Overall clothing selection was just adequate for the journey. Other than redundant socks I would neither add nor subtract from the list.
DWR could be applied to gaiters and pants. Both were wet continually. The finish doesn’t need to be robust, just speed up drying a bit.
My supplex pants are toast after this trip with a knee to ankle tear on the left leg, another bushwhacking victim. They had a good run, but I had already desired something with a tapered leg.
Compression shorts developed chaffing by the end of the first day and most of the second. I removed them and used only capiline long underwear for the remainder of the trip, to good effect.
Garmont boot insoles were used with LaSportiva Wildcats, to good effect. What I’d really like is a gel insole, for no other reason than that wouldn’t absorb any water, but I continue to be unable to find a flat, no-cut model that doesn’t have either a large heel lift or which isn’t encumbered by hard plastic.
The shoes themselves worked well, although the outer mesh fabric was shredded by the end of the journey.
The combination of Inijini sock as a liner combined with NRS sock (when cold) or Smartwool light hiker (when not) continues to be successful. The biggest change to the gear I took would be to have brought more Inijini socks, perhaps a pair for each day. With dawn to dusk hiking it was difficult to keep the socks rinsed and free of crap.
Leukotape is king. With Inijini socks used there was no need for hydropel, although the small toes continue to have problems.
Overnight Gear & Housekeeping
The 5x7 poncho tarp last year proved unappealing in prolonged rain, while the 8x10 tarp this year was pure luxury, although a catenary cut would have been welcome. Nite Eyes line fasteners earned their place as part of the cordage.
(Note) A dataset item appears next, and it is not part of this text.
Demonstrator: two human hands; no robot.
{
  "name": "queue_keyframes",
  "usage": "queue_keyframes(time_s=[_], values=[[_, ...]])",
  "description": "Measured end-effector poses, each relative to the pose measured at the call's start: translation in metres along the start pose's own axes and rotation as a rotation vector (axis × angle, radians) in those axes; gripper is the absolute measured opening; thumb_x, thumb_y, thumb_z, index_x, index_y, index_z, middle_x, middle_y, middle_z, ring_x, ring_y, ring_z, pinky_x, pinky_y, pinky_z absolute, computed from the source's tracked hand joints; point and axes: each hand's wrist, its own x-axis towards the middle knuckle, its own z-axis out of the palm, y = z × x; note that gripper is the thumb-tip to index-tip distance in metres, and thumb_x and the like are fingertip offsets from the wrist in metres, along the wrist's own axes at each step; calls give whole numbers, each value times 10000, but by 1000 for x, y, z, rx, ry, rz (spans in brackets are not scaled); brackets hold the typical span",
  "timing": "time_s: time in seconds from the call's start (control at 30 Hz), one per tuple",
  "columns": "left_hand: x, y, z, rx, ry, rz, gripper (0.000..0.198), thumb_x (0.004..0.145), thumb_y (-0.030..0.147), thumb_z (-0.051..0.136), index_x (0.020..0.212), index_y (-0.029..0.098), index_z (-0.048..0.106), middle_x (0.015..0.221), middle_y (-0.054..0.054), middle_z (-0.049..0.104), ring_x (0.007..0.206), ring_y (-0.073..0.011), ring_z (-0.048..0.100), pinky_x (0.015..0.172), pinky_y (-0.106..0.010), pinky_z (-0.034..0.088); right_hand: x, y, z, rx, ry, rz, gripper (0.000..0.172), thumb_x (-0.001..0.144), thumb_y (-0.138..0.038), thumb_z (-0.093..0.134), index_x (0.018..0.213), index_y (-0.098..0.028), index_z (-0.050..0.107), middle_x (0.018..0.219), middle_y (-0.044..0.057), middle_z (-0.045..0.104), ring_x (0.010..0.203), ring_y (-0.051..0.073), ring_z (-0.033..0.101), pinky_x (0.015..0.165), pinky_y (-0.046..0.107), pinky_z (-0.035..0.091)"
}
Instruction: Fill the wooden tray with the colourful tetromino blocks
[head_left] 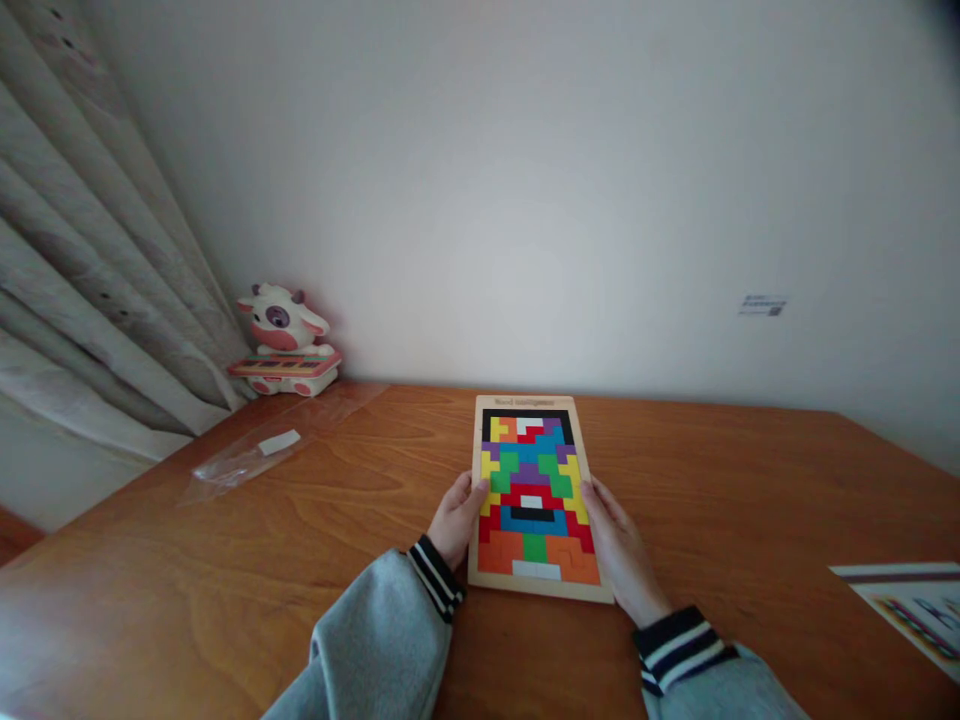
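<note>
**Puzzle board nearly filled, held between two hands**

A person in grey sleeves [390, 630] with striped cuffs holds a wooden puzzle board [541, 590] upright in portrait, centred in front of the body. The left hand [456, 525] is clamped on the board's left edge, the thumb over the front; the right hand [624, 555] grips the right edge in much the same way. Whether the board rests on the table [345, 545] or is raised slightly above it cannot be told.

The filling of the board looks close to complete. Coloured block pieces cover most of the recess, fitted edge to edge, from a white bar [535, 570] and orange pieces [501, 551] at the bottom to a mixed row near the top. What may be left is the black: a strip along the top with both upper corners, and a short black bar [532, 515] set within a blue piece [556, 526]. Whether these are bare backing or black pieces is unclear.

To the left on the table lies a clear plastic bag [225, 472] with a white label [279, 442]. Beyond it, near the curtain [97, 270], sits a cow toy keyboard [289, 338]. A printed sheet [919, 605] lies at the right.
</note>
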Motion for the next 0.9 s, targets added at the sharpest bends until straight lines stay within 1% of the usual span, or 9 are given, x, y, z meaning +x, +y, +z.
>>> queue_keyframes(time_s=[0.1,0.23,0.3,0.43,0.53,0.63,0.7,0.8,0.9], values=[[-1,-1,2,41,11,37,411,779,430,760,1055,165,611,1055,-96,727,960,-257,706,862,-377,566,-3,-1,2,37,-82,6,544,782,-498,721,1268,-286,599,1204,31,705,1121,265,652,989,437,511],[-1,-3,2,124,41,67,444,800,485,722,1102,177,620,1095,-100,714,981,-259,695,870,-381,560,-7,-1,2,42,-37,19,604,755,-507,738,1300,-311,569,1215,20,698,1124,274,648,981,460,517],[-2,-4,1,161,35,95,443,828,492,690,1139,186,610,1129,-102,701,1017,-255,682,886,-372,554,-9,-1,2,-7,-11,-1,603,755,-530,727,1293,-304,573,1221,24,693,1151,281,630,1008,468,495],[-5,-6,1,212,-3,163,410,879,471,640,1167,187,572,1164,-103,684,1022,-239,679,887,-352,553,-13,1,2,-113,42,-41,600,768,-550,707,1291,-290,570,1261,29,668,1217,281,578,1059,449,448],[-5,-5,1,233,-27,181,384,885,448,641,1150,184,556,1162,-103,684,1011,-238,681,882,-357,556,-13,5,0,-99,28,-70,598,781,-535,702,1307,-289,558,1300,20,645,1251,267,550,1090,430,414],[-5,-4,2,234,-58,203,377,880,419,655,1149,182,539,1193,-109,668,1050,-249,666,918,-375,544,-13,8,0,-81,48,-53,619,764,-528,719,1310,-284,557,1330,12,626,1273,265,533,1105,428,395],[-6,-3,2,244,-74,211,385,878,392,665,1165,182,517,1212,-114,658,1077,-257,655,945,-393,533,-14,7,0,-90,65,-37,630,756,-532,725,1310,-284,559,1338,11,621,1281,267,525,1091,418,413],[-8,0,4,255,-114,195,413,868,346,687,1186,185,478,1234,-123,645,1109,-270,642,963,-420,526,-16,2,3,-99,61,-16,627,752,-572,705,1294,-286,573,1288,11,657,1253,272,551,1042,396,468],[-10,2,4,271,-155,203,465,832,297,733,1191,188,458,1230,-120,644,1117,-268,638,968,-416,526,-17,-2,4,-100,85,-2,638,732,-599,703,1272,-279,589,1251,12,679,1232,278,570,1050,402,462]])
Hygiene was generally lacking. Soap, sanitizer, were absent and not nearly enough wet wipes were carried to make up the difference.
The Summerlite, supplemented with clothing, was adequate each night. A Titanium Goat bivy sack was used in conjunction with the bag.
Four days of food was carried, at 30 ounces a day. A little more than half was eaten (although all four Pro-Paks were consumed). There was a strange lack of appetite for the amount of exertion, although without any nausea or illness. Odd.
Cytomax is my friend. This was one food item I wished I had more of.
While out of favor with much of the UL community, a water bladder and hose proved invaluable to on-the-go hydration. This was a vast improvement over last year.